40 000 utilisateurs, et les questions qui fâchent
Aujourd’hui, SupplyzPro revendique 40 000 utilisateurs et accompagne des entreprises dans plusieurs pays, de la Tunisie au reste de la région MENA et à l’Afrique subsaharienne. Pour une startup de deux ans, la traction est réelle et l’ambition assumée : démocratiser des outils longtemps réservés aux grandes organisations.
Reste que la célébration d’un classement ne dispense pas de poser les questions de fond, celles que tout observateur sérieux de l’écosystème doit garder en tête. 40 000 utilisateurs, soit. Mais combien de payants ? Quel revenu récurrent derrière ce chiffre d’usage ? La distinction Forbes, aussi méritée soit-elle, valorise une trajectoire et un potentiel autant qu’un résultat consolidé. Dans un secteur où la barrière n’est pas de convaincre un patron d’essayer un outil gratuit sur WhatsApp, mais de le convaincre de payer mois après mois, la conversion est le vrai juge de paix.

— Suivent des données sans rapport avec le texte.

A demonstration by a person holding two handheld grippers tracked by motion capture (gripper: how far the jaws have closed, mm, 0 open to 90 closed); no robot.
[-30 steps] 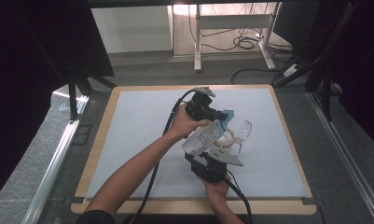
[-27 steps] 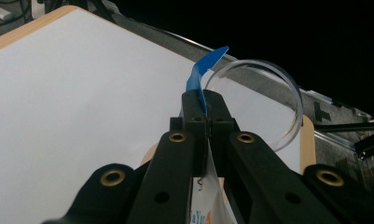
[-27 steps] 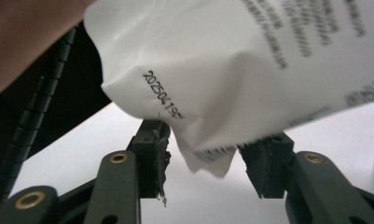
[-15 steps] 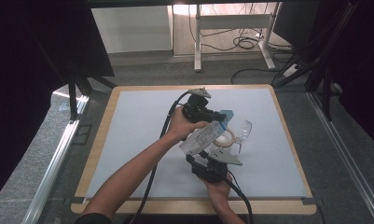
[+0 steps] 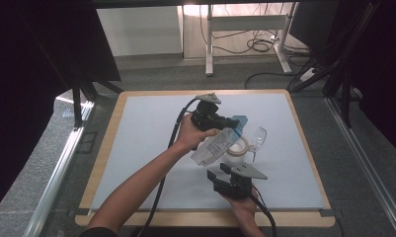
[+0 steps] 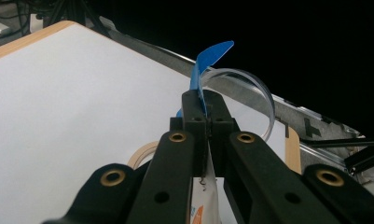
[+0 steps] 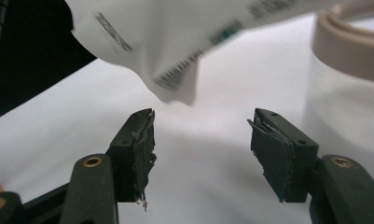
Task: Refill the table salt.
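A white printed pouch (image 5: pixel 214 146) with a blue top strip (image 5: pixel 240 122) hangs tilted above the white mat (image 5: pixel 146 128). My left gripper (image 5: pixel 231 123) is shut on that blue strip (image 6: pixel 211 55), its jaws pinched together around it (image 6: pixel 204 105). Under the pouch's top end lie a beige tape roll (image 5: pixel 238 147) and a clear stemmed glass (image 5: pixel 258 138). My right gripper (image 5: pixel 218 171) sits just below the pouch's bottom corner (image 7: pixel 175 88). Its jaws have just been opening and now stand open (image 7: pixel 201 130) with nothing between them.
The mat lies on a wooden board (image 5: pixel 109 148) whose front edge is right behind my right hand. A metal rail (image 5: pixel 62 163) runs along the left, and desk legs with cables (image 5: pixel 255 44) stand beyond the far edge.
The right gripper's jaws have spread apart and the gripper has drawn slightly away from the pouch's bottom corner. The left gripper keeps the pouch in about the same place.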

La deuxième question est celle de la défendabilité. L’idée d’un ERP conversationnel n’appartient à personne, et les géants du logiciel comme les modèles d’IA générique avancent vite sur ce terrain. L’avantage de SupplyzPro n’est donc pas l’IA en soi, disponible pour tous, mais sa connaissance intime d’un marché que les acteurs mondiaux regardent de loin : les usages, la langue, les habitudes de paiement et la réalité informelle des PME nord-africaines. C’est là, dans cette profondeur locale, que se jouera la partie, pas dans la démonstration technologique.
Ce que SupplyzPro dit de l’écosystème tunisien
Au-delà du cas particulier, l’entrée de Seddik Houimli au Forbes Africa 30 Under 30 envoie un signal à tout l’écosystème technologique tunisien. Elle confirme une tendance qui se dessine depuis quelques années : une génération de fondateurs capables de construire depuis la Tunisie des solutions destinées à un marché international, sans passer par la case émigration définitive. Houimli a fait le trajet inverse du cliché. Formé à l’étranger, aiguisé chez les majors de la tech, il a choisi de bâtir sur un problème tunisien pour l’exporter, plutôt que de rejoindre la longue file des talents qui partent et ne reviennent pas.
Cette histoire s’inscrit aussi dans la vague la plus structurante du moment : l’IA appliquée. Non pas l’intelligence artificielle comme fin en soi, comme démonstration de force ou effet d’annonce, mais comme levier discret pour résoudre un problème opérationnel très concret. SupplyzPro n’a pas inventé l’ERP. Elle a rendu l’ERP invisible, fondu dans un geste que 40 000 personnes font déjà cent fois par jour. C’est peut-être là la leçon la plus utile pour les fondateurs tunisiens qui regardent ce parcours : la valeur ne naît pas de la technologie la plus impressionnante, mais de sa disparition derrière l’usage.
« Cette distinction nous motive à voir encore plus grand et à travailler encore plus dur », affirme le jeune fondateur, qui vise désormais à faire de SupplyzPro une référence mondiale des ERP conversationnels dopés à l’IA. L’ambition est immense, la route encore longue, et le marché plein d’acteurs mieux financés. Mais si SupplyzPro tient sa promesse, le prochain standard du logiciel de gestion pour les PME émergentes pourrait bien avoir été écrit à Tunis, dans une conversation.